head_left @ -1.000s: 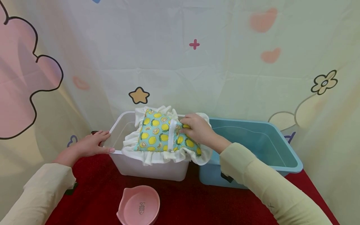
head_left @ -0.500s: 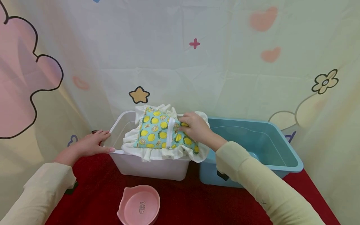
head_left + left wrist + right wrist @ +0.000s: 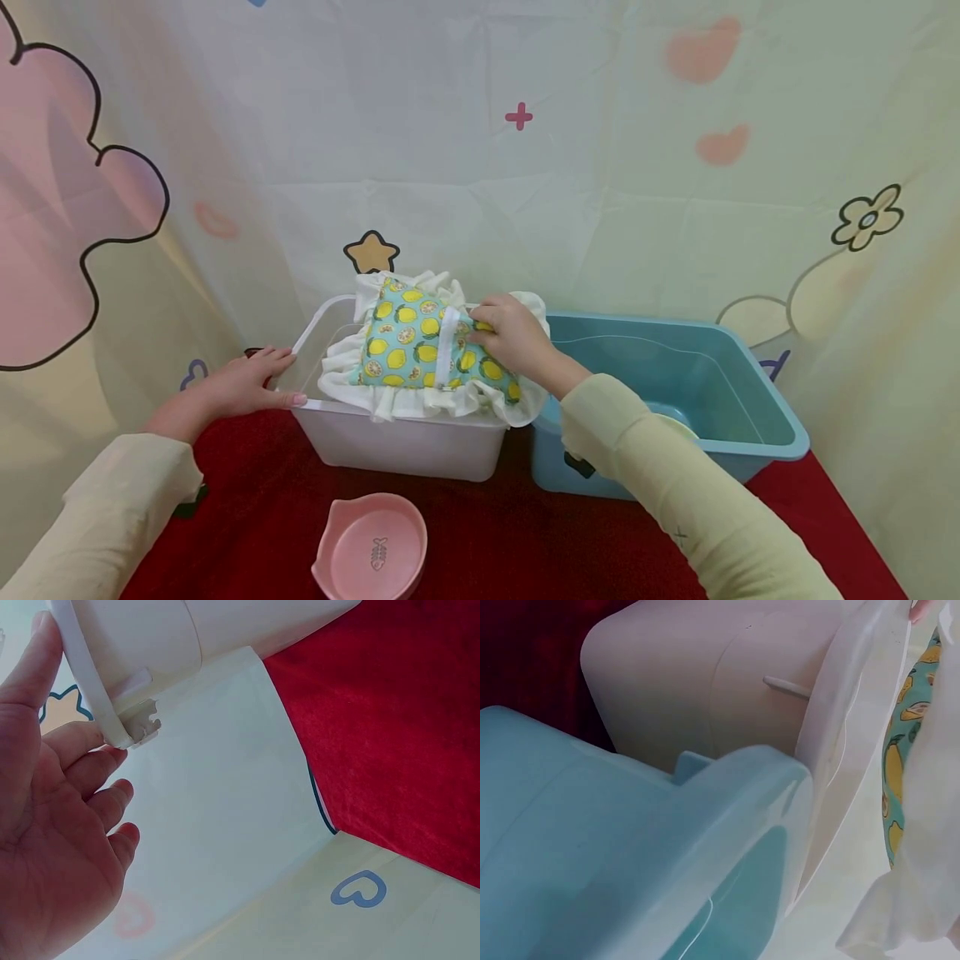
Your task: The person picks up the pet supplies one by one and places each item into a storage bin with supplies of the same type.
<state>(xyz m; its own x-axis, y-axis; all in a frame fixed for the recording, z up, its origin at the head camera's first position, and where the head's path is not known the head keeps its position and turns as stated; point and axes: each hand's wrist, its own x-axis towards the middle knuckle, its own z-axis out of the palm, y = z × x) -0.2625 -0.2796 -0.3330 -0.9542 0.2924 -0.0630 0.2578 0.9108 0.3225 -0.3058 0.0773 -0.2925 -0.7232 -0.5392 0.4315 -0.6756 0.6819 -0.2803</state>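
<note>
A small lemon-print cushion (image 3: 405,333) with white ruffled edges and a white band lies tilted over the white plastic bin (image 3: 405,446). My right hand (image 3: 513,333) grips its right part, fingers bunching the fabric near the band. In the right wrist view the cushion's ruffle (image 3: 922,847) hangs beside the white bin's rim, and most of that hand is out of frame. My left hand (image 3: 243,385) holds the bin's front left corner; in the left wrist view, thumb and fingers lie on either side of the rim (image 3: 88,675).
A blue plastic bin (image 3: 667,358) stands right of the white one, their rims close together. It has a pale round thing (image 3: 675,423) inside, partly behind the right sleeve. In front sits a pink cat-eared bowl (image 3: 375,546) on the red cloth (image 3: 525,550). A printed curtain (image 3: 585,167) hangs behind.
My right hand has moved slightly left and up with the cushion, now more over the white bin. More of the pale round thing in the blue bin shows. My left hand stays put.
</note>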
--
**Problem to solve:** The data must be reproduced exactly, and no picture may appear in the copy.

**Task response:**
head_left @ -1.000s: 
head_left @ -0.500s: 
head_left + left wrist + right wrist @ +0.000s: 
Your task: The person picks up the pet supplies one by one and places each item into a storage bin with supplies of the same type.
<state>(xyz m; its own x-axis, y-axis; all in a frame fixed for the recording, z up, its origin at the head camera's first position, and where the head's path is not known the head keeps its position and turns as stated; point and axes: each hand's wrist, its own x-axis towards the middle knuckle, its own z-axis out of the palm, y = z × x) -0.2625 -0.2796 -0.3330 -0.9542 0.2924 -0.0630 0.2578 0.9108 0.3225 -0.3058 0.0773 -0.2925 -0.7232 -0.5392 0.4315 -0.6756 0.6819 -0.2803</state>
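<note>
A small lemon-print cushion (image 3: 405,333) with white ruffled edges and a white band lies tilted over the white plastic bin (image 3: 405,446). My right hand (image 3: 513,333) grips its right part, fingers bunching the fabric near the band. In the right wrist view the cushion's ruffle (image 3: 922,847) hangs beside the white bin's rim, and most of that hand is out of frame. My left hand (image 3: 243,385) holds the bin's front left corner; in the left wrist view, thumb and fingers lie on either side of the rim (image 3: 88,675).
A blue plastic bin (image 3: 667,358) stands right of the white one, their rims close together. It has a pale round thing (image 3: 675,423) inside, partly behind the right sleeve. In front sits a pink cat-eared bowl (image 3: 375,546) on the red cloth (image 3: 525,550). A printed curtain (image 3: 585,167) hangs behind.
My right hand has moved slightly left and up with the cushion, now more over the white bin. More of the pale round thing in the blue bin shows. My left hand stays put.
</note>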

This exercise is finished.